For those system-impacted girls and women who are under community supervision and ordered to treatment and court appearances, navigating COVID and their requirements have become even more problematic. Lack of access to the necessary technology to successfully engage in online treatment groups have increased feelings of isolation, which hit girls and women particularly hard, given their higher reports of anxiety, depression, and post-traumatic stress disorder. The same lack of access has made virtual court appearances difficult to do as well, placing them at risk for non-completion and jail sanctions. Even completing the basic tasks of community supervision—such as urinalysis tests, visits with the probation/parole officers, and mandatory employment—often meant taking public transportation frequently, therefore increasing risk of exposure. It also often meant employment in lower-paid food service and nursing facility industries, where outbreaks have been the worst.

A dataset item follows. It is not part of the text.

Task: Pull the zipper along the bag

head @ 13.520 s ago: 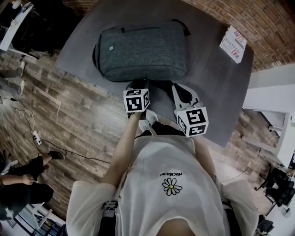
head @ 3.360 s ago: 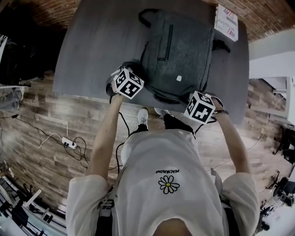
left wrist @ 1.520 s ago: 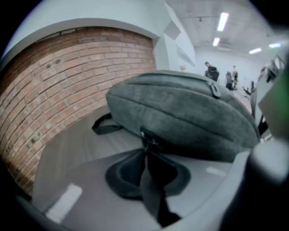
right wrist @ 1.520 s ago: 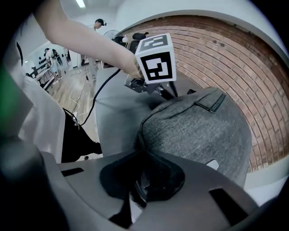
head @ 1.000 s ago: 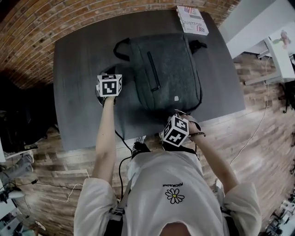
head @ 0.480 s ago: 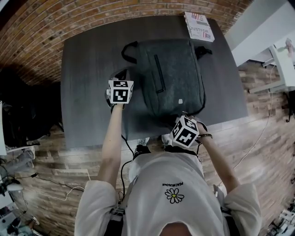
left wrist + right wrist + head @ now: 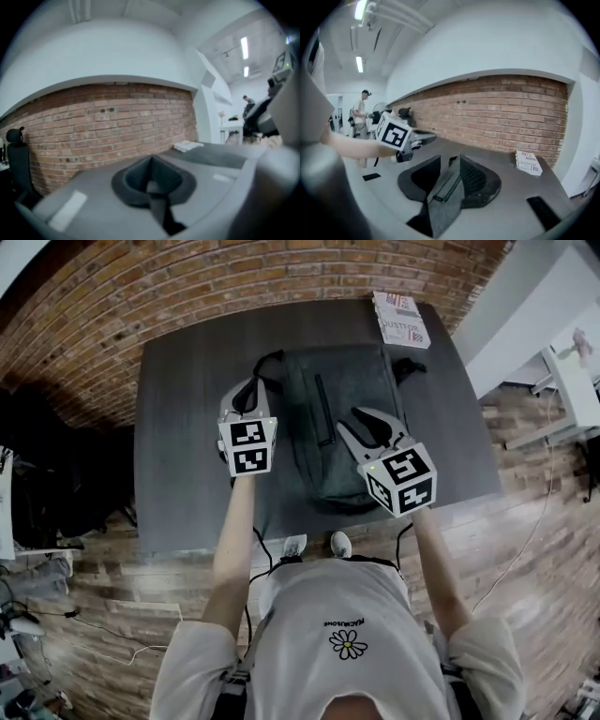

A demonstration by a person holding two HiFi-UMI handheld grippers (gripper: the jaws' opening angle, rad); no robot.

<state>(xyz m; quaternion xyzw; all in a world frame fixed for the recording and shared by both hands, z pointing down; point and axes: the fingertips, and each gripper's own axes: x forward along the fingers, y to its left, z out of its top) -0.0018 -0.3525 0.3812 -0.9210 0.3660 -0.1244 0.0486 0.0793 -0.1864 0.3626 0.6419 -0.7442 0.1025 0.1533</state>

For those women with school-aged children who are home learning remotely, the juggle between taking care of their children and completing employment requirements has also been stressful and difficult to manage. Such stressors precede the increase in alcohol and narcotics, which, if detected, lead to technical violations as well. COVID has interrupted all of our lives, but for system-impacted women, such interruptions have made surviving probation and parole even harder.
As we conclude Women’s History month, we must not forget these girls and women who often remain among our most invisible, neglected, and marginalized: those involved in our youth and criminal justice systems. Their narratives today, just as those decades ago, reflect unfathomable challenges and hurdles. Girls’ troubles, when ignored and untreated, often predict a pathway to crime and punishment, as they become young women. Without meaningful gender-responsive and culturally aware prevention and intervention programming, the strategies of girls and women to navigate their harsh realities of their everyday lives will come under the scrutiny of our systems of formal control and punishment, not care or support. If we are to respond fairly to their infractions, we must embrace solutions that dismantle the structures that perpetuate their criminal pathways and that foster a more just and equitable society.